*Work order*: The required output is the lines below from the line containing "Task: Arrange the" to the line containing "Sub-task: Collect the", inclusive, retyped exactly. No other lines belong in it.

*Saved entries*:
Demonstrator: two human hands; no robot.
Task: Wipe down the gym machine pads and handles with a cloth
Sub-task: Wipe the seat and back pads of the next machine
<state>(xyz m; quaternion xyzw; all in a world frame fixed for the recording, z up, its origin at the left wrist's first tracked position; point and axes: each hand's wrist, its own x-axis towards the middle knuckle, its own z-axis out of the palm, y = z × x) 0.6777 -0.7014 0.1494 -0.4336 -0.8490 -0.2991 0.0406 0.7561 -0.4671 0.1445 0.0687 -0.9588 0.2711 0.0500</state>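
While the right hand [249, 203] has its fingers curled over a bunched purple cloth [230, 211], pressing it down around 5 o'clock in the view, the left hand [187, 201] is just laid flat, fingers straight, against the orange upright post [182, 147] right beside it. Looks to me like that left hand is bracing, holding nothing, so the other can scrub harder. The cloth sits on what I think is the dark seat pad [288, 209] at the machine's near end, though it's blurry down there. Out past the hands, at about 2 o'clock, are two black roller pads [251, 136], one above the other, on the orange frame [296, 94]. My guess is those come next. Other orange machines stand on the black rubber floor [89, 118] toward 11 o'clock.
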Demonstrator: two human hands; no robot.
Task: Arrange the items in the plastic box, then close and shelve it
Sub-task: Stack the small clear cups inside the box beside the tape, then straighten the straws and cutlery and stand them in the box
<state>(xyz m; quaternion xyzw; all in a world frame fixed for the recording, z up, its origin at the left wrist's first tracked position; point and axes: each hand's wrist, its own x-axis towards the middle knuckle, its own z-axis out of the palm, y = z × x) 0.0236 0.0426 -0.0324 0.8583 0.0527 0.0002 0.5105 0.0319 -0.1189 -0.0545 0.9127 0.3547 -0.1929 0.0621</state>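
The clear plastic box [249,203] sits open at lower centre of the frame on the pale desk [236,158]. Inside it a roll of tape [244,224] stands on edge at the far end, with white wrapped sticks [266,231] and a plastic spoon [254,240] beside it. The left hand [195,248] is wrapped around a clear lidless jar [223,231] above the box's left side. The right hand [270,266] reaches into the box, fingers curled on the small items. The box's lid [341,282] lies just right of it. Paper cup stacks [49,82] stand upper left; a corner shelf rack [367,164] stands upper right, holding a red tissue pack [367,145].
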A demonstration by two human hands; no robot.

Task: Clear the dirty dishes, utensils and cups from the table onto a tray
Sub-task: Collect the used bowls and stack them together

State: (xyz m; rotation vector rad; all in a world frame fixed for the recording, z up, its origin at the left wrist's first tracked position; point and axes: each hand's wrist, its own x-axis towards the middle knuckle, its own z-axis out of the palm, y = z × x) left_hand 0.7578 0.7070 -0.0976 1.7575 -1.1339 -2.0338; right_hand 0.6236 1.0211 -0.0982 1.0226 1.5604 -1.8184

*Task answer*:
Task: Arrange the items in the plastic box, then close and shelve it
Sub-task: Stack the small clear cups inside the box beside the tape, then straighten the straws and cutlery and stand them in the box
<state>(xyz m; quaternion xyzw; all in a world frame fixed for the recording, z up, its origin at the left wrist's first tracked position; point and axes: each hand's wrist, its own x-axis towards the middle knuckle, its own z-axis out of the palm, y = z × x) 0.0236 0.0426 -0.0324 0.8583 0.0527 0.0002 0.5105 0.0319 -0.1189 -0.0545 0.9127 0.3547 -0.1929 0.0621</state>
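The clear plastic box [249,203] sits open at lower centre of the frame on the pale desk [236,158]. Inside it a roll of tape [244,224] stands on edge at the far end, with white wrapped sticks [266,231] and a plastic spoon [254,240] beside it. The left hand [195,248] is wrapped around a clear lidless jar [223,231] above the box's left side. The right hand [270,266] reaches into the box, fingers curled on the small items. The box's lid [341,282] lies just right of it. Paper cup stacks [49,82] stand upper left; a corner shelf rack [367,164] stands upper right, holding a red tissue pack [367,145].
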A demonstration by two human hands; no robot.

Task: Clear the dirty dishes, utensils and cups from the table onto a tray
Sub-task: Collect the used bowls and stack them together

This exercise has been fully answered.